▶ **Your goal**: Please repeat the listing below exactly, but do not include its pictures.
--
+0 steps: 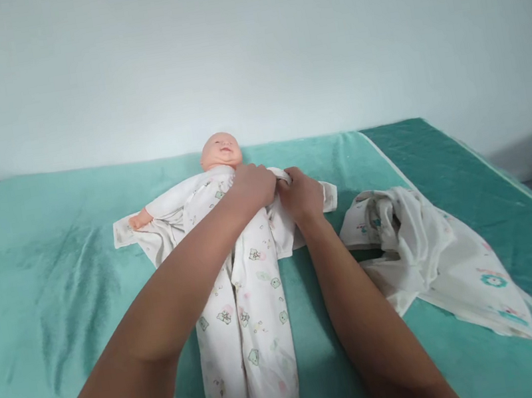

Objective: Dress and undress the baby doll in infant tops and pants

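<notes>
A baby doll (220,149) lies on its back, head toward the wall. It wears white footed baby clothes (265,320) printed with small animals. A white baby shirt (154,240) lies spread beneath its upper body, and one doll hand rests on the sleeve at the left. My left hand (254,186) is closed on white cloth at the doll's shoulder on the right side. Close beside it, my right hand (302,194) pinches white cloth of the sleeve on that side. The doll's arm there is mostly hidden by my hands.
A crumpled white printed cloth (420,248) lies to the right of my right forearm. Light green towel (56,279) covers the surface, with darker green fabric (479,205) at the right. A pale wall (242,48) rises directly behind.
</notes>
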Action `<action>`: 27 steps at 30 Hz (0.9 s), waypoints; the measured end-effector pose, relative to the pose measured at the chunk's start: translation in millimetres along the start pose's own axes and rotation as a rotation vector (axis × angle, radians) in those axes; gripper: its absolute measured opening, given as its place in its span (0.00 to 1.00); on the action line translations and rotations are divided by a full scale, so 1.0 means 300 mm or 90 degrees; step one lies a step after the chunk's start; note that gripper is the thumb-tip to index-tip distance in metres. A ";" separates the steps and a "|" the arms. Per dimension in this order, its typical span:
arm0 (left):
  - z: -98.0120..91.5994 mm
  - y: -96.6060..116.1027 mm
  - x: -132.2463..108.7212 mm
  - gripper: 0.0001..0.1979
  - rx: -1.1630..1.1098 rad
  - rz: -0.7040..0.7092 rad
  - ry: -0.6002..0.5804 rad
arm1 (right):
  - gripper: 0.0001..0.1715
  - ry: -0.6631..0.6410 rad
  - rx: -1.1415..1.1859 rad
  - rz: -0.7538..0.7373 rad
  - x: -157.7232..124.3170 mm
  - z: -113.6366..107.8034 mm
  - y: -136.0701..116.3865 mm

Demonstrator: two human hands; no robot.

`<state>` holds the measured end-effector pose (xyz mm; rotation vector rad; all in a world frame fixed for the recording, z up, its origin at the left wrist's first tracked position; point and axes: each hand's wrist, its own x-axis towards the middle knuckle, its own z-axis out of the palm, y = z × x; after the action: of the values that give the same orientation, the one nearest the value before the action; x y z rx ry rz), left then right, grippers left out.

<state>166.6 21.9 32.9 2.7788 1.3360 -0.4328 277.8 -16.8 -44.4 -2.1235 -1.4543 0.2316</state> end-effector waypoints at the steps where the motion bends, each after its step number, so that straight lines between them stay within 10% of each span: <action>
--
▶ **Exercise response**:
+0 steps: 

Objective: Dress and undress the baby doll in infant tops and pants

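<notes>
A baby doll (220,149) lies on its back, head toward the wall. It wears white footed baby clothes (265,320) printed with small animals. A white baby shirt (154,240) lies spread beneath its upper body, and one doll hand rests on the sleeve at the left. My left hand (254,186) is closed on white cloth at the doll's shoulder on the right side. Close beside it, my right hand (302,194) pinches white cloth of the sleeve on that side. The doll's arm there is mostly hidden by my hands.
A crumpled white printed cloth (420,248) lies to the right of my right forearm. Light green towel (56,279) covers the surface, with darker green fabric (479,205) at the right. A pale wall (242,48) rises directly behind.
</notes>
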Action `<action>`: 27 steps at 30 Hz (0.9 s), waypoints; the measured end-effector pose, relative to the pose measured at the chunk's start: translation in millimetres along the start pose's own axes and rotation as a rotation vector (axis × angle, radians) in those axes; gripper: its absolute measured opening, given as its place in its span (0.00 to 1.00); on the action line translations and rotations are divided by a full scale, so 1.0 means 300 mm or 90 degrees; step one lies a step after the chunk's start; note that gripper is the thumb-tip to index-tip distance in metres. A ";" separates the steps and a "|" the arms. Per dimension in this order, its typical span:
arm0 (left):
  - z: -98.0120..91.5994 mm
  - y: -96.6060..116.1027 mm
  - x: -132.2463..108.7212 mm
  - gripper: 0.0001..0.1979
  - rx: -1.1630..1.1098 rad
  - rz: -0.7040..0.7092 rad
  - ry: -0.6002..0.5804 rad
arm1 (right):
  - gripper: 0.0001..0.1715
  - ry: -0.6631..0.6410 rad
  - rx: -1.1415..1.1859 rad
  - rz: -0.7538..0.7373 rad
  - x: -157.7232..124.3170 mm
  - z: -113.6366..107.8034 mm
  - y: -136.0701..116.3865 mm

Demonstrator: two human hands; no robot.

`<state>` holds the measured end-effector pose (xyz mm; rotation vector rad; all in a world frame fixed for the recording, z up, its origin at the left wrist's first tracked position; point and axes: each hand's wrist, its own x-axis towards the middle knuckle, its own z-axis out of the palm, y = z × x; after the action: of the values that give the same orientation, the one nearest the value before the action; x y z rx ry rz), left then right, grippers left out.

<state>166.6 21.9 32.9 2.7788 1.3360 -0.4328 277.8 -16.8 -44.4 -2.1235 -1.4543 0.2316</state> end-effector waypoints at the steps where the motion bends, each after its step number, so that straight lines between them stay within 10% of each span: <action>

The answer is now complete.